Les Gens du Shantiye sont un label d’écriture, rassemblant quatorze jeunes comoriens pour une année de questionnement autour du récit. Plume au taquet ! L’imaginaire sert souvent à retendre le fil entre les êtres. Les mots sont cette autre manière que nous avons, nous, humains, de conjuguer le réel, en consignant la grande et la petite histoire sur des bouts de feuille, dont le sens n’éclate que si l’on sait partager son récit avec le grand nombre. Certains de ces jeunes sont en classe de 3ème, 2nde ou 1ère, d’autres sont à l’Université des Comores ou en sont déjà partis. Tous travaillent depuis janvier au Muzdaliafa House dans un même élan sous la direction de Fathate Hassan, critique et enseignante en lettres modernes à Mvuni, et de Soeuf Elbadawi, auteur publié aux éditions Komedit et Vents d’Ailleurs. Au menu notamment : le rôle de la littérature dans la formation de l’individu, et dans son rapport au collectif.
Prise de parole d’un parent dont l’enfant participe au Shantiye.

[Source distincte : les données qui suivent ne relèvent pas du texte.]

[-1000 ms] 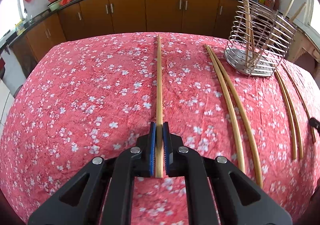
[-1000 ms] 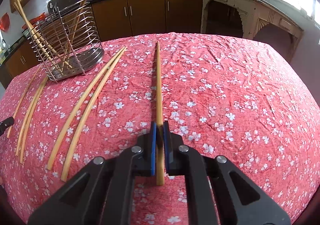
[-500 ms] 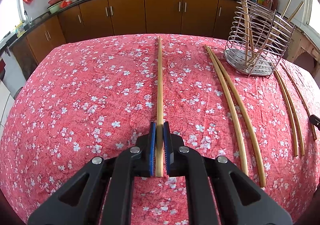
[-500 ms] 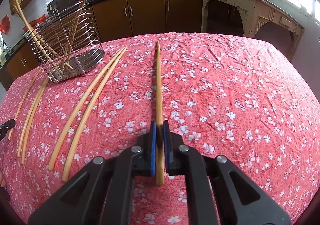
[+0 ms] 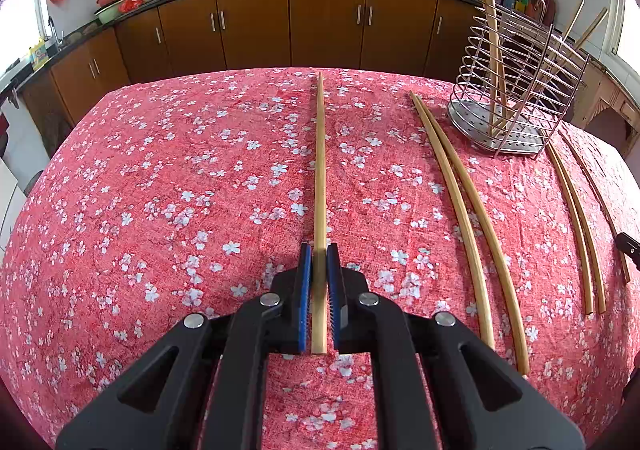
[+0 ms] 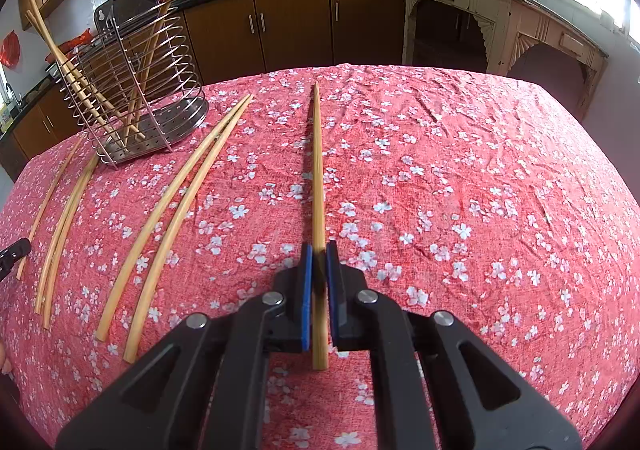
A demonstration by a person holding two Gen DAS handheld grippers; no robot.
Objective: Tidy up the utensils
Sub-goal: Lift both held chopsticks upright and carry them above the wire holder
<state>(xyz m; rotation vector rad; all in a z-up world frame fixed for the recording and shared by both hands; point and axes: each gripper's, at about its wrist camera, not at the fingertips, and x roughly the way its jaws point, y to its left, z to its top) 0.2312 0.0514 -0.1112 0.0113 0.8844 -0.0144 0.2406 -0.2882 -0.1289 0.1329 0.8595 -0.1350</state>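
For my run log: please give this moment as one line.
left gripper: shut on chopstick | right gripper: shut on chopstick | holder: partly filled

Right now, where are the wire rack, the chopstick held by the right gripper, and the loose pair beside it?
wire rack (image 6: 160, 130), right wrist view, perforated base.
held chopstick (image 6: 317, 170), right wrist view, mid-shaft.
loose pair (image 6: 176, 202), right wrist view, mid-length.

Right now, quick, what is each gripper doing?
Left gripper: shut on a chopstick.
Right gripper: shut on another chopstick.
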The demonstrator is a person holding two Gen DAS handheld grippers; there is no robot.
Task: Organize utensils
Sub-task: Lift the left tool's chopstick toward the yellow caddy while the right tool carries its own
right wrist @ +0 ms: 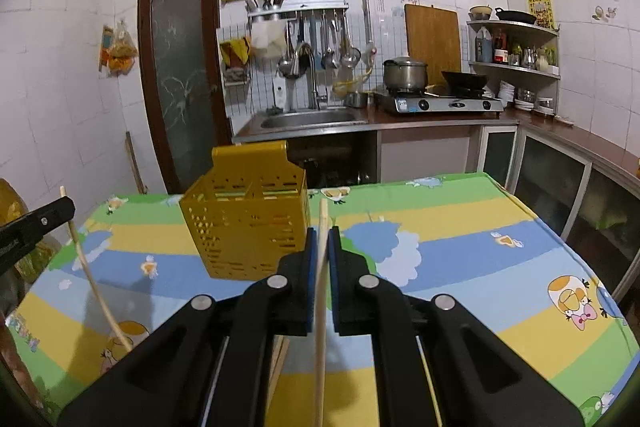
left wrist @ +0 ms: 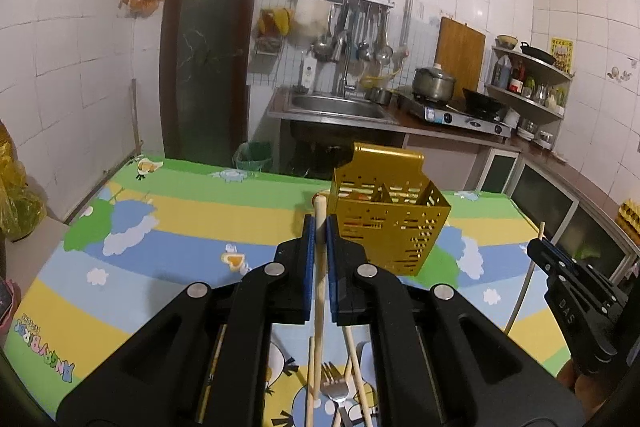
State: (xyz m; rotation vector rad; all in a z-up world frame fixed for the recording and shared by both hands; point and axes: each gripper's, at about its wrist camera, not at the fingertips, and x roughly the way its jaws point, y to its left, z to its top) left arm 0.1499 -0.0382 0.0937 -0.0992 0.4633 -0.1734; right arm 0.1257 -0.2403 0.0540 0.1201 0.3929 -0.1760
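Left tongs (left wrist: 320, 227) and right tongs (right wrist: 323, 239) each pinch one chopstick (left wrist: 319, 267) near the yellow caddy (left wrist: 390, 219); a tilted stick might miss its compartment.

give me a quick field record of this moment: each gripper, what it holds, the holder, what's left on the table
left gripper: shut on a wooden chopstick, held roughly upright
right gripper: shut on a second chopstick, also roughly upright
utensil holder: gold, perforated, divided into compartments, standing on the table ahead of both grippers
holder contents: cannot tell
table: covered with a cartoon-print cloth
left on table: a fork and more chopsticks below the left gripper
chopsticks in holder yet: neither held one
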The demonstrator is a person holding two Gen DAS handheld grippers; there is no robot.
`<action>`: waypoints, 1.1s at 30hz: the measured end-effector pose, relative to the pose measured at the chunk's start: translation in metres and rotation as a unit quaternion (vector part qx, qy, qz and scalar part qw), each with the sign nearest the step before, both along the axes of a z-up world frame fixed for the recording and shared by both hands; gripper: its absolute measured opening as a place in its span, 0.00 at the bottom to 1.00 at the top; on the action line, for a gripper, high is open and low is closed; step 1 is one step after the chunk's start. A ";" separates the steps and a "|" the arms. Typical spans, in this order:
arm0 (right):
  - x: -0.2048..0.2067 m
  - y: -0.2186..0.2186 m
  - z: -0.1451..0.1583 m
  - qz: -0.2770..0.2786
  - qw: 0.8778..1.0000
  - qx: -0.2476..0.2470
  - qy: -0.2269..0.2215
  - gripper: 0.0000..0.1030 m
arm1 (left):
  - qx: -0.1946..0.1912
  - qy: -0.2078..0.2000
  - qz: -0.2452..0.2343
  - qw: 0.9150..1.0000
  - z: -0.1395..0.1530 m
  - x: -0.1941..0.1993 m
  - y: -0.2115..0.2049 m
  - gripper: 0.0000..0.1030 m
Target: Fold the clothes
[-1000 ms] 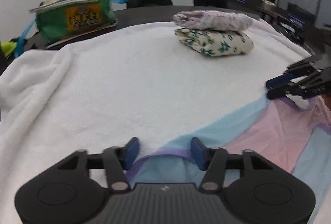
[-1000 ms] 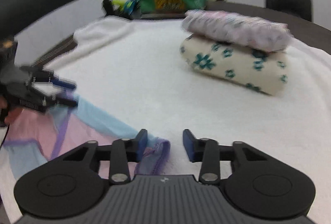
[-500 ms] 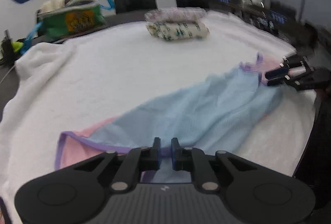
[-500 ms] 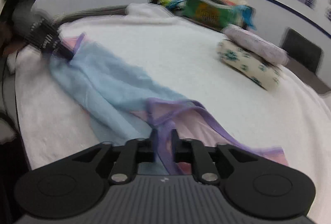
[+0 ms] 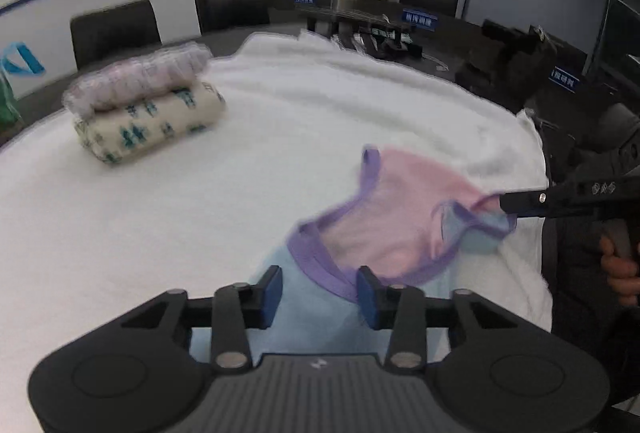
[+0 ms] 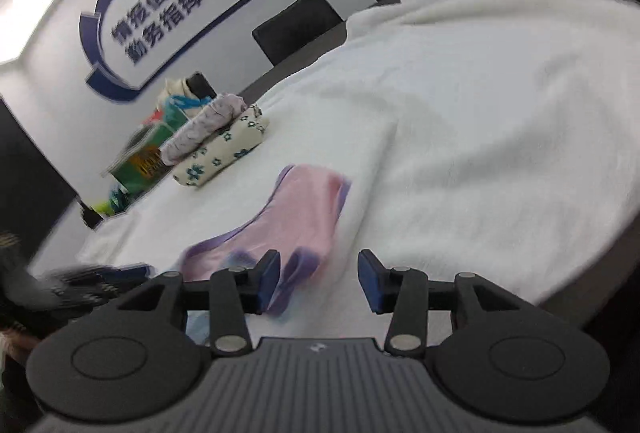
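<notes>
My left gripper (image 5: 318, 291) has just been opening, and its jaws now stand apart with the garment (image 5: 384, 233) lying between them at twelve o'clock, the purple trim crossing the gap; the pads do not look pressed onto it. My right gripper (image 6: 318, 281) has likewise just been opening: its jaws are wide, a purple-edged fold of cloth sits against the left pad at eleven o'clock, and the rest of the gap shows only the white blanket (image 6: 480, 113).

From the left wrist, the garment runs from blue cloth under my fingers out to the pink panel at one o'clock, its long axis pointing toward the right gripper's tip (image 5: 520, 203) at two o'clock, which sits at the far strap end. So each hand is nearest to one end, and I judge the next fold turns on that line between them.

Farther off at ten o'clock lie the two finished bundles, a lilac roll (image 5: 140, 77) stacked on a cream floral one (image 5: 152, 127). Beyond the blanket stand dark chairs (image 5: 116, 29).
</notes>
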State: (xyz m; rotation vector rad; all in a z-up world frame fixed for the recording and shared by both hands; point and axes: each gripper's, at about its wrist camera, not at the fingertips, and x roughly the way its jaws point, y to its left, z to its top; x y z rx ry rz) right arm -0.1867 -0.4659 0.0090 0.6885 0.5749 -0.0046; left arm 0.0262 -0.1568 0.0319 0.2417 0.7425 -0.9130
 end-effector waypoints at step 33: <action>0.069 0.131 0.033 0.197 0.952 -0.223 -0.070 0.08 | -0.102 0.012 0.095 0.990 0.030 -0.011 0.057 0.01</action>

Les premiers textes lus des Gens du Shantiye, avec Fouad Ahmada Tadjiri à la guitare, durant cette soirée du 12 juin 2015, nous parlent longuement du jeVien. Où il est dit que le jeVien est « une locution contractée, dérivée du Français, signifiant l’appartenance à une race particulière d’oiseaux migrants sur le retour. On parle du jeVien de France, de Paris, Marseille, Le Havre ou Dunkerque. Les jeVien sont des Comoriens ayant vécu ou vivant encore à l’étranger, revenant définitivement ou en vacances au pays de l’ancêtre. A la manière du bon jeReste (l’inverse du jeVien), Les Gens du Shantiye ont bien voulu tricoter leurs mots autour de cette grande figure du roman populaire ». Et ils n’y sont pas allés de main morte. Entre la nostalgie d’une fille, coiffée à la Kev Adams, enfermée dans sa bulle, « comme si ses parents en France lui manquaient, comme si elle était en exil », et « l’accent shiparshi, shiparsha » de l’homme qui « promet la Tour Eiffel » à toutes les filles, leurs histoires ne manquent pas de piquant.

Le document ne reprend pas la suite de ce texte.